Return only that part of the material below which starts with the line containing "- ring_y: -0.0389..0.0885" and goes on through the line containing "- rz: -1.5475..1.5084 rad", restated exactly.

<<<<

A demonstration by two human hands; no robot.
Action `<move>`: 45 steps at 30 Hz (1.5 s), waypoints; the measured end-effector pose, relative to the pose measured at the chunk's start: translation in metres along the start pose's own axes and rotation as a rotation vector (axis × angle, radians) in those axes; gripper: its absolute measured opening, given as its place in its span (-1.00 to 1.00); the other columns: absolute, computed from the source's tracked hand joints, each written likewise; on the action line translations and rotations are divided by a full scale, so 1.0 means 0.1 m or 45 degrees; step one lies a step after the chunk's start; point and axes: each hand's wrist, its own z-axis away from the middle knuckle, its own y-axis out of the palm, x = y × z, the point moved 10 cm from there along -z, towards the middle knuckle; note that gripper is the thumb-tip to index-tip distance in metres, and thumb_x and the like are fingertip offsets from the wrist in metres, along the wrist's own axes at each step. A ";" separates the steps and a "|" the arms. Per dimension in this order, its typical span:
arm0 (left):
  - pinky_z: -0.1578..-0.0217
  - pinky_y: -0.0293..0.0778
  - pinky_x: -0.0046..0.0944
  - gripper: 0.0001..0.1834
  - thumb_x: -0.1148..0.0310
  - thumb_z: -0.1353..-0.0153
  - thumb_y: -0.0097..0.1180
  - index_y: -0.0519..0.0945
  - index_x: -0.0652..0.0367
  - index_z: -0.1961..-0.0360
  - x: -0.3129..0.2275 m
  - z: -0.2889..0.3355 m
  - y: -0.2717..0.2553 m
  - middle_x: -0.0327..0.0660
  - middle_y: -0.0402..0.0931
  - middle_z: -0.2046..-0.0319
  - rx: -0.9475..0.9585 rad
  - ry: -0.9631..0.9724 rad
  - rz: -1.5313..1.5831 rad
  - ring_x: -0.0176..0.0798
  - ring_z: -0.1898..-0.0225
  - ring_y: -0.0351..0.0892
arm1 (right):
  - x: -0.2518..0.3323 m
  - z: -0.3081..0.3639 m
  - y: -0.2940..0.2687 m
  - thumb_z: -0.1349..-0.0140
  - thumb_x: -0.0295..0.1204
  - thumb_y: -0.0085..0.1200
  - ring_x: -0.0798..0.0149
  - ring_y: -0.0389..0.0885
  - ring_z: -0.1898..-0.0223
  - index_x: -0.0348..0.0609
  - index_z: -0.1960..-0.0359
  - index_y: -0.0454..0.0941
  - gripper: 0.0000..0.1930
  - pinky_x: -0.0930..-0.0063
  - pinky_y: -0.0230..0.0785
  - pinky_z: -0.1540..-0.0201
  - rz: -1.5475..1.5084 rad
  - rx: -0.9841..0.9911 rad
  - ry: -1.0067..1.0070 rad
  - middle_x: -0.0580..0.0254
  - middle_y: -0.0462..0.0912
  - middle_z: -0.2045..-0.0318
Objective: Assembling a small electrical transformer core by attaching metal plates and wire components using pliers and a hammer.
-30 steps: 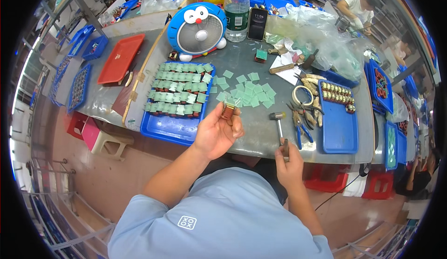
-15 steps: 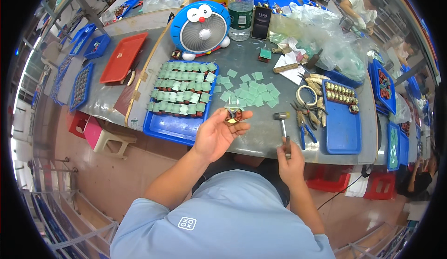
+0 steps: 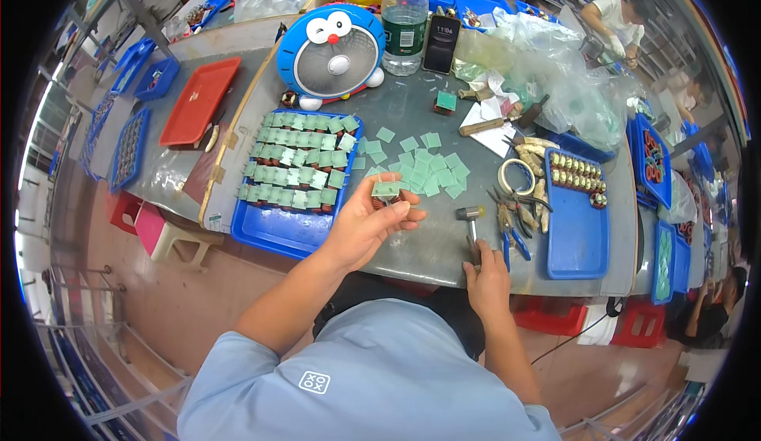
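Observation:
My left hand [image 3: 366,225] grips a toroid coil [image 3: 380,202] wound with copper wire between thumb and fingers. A small green square plate [image 3: 386,189] sits on top of it, with thin wire ends sticking up past it. My right hand [image 3: 488,281] is closed around the handle of a small hammer [image 3: 470,213], its head low over the table's front part. Beyond my left hand lies a loose pile of green square plates [image 3: 424,168]. To the left, a blue tray [image 3: 273,227] holds rows of coils capped with green plates.
Right of the hammer lie pliers [image 3: 511,231], a tape roll [image 3: 517,177] and a blue tray [image 3: 577,243] with rows of coils. A cartoon fan [image 3: 337,64], water bottle [image 3: 404,33], phone [image 3: 441,45] and plastic bags [image 3: 555,68] stand behind. Other people sit beyond.
My left hand has turned the coil, so the green plate's face now shows, and the thumb has moved across it. The hammer remains in my right hand. The whole view has shifted slightly.

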 end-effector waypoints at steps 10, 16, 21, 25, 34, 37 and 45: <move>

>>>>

OUTPUT »
  - ring_y: -0.0389..0.0885
  - ring_z: -0.1898..-0.0223
  - index_x: -0.0348..0.0609
  - index_z: -0.1960..-0.0359
  - index_y: -0.0454..0.0941
  - gripper: 0.0000..0.1930
  - pinky_x: -0.0930..-0.0063
  - pinky_y: -0.0230..0.0785
  - pinky_z: -0.1540..-0.0201
  - rz: -1.5475..1.5084 rad

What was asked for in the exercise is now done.